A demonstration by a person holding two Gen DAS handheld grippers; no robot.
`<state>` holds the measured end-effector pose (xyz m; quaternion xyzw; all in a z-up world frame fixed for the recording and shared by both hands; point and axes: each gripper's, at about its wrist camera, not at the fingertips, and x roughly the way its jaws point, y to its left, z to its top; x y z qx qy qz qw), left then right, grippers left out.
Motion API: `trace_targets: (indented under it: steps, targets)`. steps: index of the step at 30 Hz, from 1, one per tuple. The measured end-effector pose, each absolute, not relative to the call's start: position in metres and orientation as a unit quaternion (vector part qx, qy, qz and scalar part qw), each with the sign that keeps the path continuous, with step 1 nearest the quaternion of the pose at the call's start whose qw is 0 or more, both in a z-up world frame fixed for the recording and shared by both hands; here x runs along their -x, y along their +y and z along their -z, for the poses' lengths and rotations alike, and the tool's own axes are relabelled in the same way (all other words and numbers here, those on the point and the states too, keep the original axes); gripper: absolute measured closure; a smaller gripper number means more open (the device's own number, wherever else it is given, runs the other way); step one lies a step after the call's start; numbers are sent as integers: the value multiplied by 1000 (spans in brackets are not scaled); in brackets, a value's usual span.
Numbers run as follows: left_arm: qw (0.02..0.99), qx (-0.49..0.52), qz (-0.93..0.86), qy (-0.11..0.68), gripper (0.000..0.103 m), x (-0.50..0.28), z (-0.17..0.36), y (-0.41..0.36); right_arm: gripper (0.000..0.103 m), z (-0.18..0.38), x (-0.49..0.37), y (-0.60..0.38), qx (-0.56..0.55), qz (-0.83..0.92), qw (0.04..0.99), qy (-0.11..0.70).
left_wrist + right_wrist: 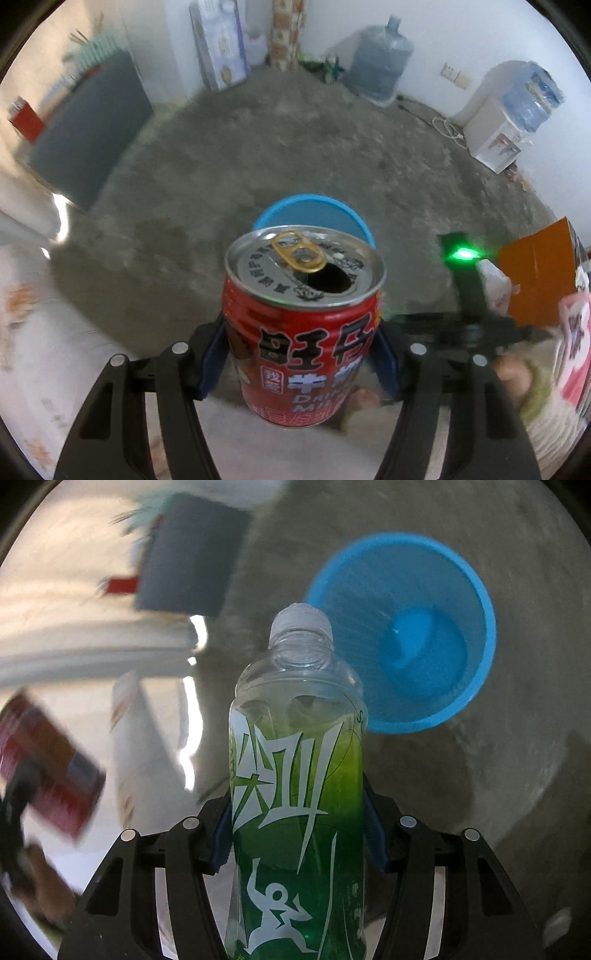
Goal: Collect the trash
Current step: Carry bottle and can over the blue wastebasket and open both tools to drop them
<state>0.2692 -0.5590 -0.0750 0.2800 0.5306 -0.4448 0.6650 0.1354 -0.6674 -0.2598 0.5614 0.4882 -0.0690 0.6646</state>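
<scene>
The blue bin (402,635) stood on the bare concrete floor (498,775), its mouth open and its inside apparently empty, and the coming drop turned on where that mouth lay from each held item. In the right wrist view the bin sat ahead of the right gripper (297,834) and off to the right of the bottle's line, with most of the bin's floor in sight. The right gripper was clamped on a clear plastic bottle (297,775) with a green label, its long axis running straight out along the fingers, capped end foremost; that cap overlapped the bin's near rim in the picture. In the left wrist view only the far arc of the bin (314,214) showed, directly behind the red drink can (303,332). The left gripper (301,354) pinched the can across its sides, opened top pointing forward toward the bin. Judged from these views, the can lined up with the bin more squarely, while the bottle needed a shift to the right before release. The right gripper's body (469,325) appeared blurred beside the can, so the two hands were close together.
</scene>
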Motion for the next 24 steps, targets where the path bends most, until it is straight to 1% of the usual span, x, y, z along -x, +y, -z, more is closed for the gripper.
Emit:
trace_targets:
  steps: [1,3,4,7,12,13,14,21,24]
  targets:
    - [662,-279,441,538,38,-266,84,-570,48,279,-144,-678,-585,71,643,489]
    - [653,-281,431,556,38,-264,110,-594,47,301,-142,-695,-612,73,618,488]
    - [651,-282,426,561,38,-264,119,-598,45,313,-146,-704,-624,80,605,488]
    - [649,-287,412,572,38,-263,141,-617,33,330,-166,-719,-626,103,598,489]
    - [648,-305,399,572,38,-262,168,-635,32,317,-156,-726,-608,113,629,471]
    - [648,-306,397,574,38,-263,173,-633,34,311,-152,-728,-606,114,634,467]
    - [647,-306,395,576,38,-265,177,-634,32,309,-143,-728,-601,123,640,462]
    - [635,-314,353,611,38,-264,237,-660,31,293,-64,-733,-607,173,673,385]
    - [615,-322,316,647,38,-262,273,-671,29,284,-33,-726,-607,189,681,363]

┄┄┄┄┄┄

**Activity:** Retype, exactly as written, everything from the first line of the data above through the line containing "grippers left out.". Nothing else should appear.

**Solution to the exercise:**
A demonstration by a person holding two Gen DAS handheld grippers; no robot.
`<state>` holds the measured end-effector pose (xyz m; quaternion xyzw; all in a z-up world frame fixed for the recording and shared by both hands; point and axes: each gripper's, at about its wrist camera, not at the fingertips, and x roughly the way its jaws point, y to its left, z to its top; x y z qx qy qz qw), left then right, grippers left out.

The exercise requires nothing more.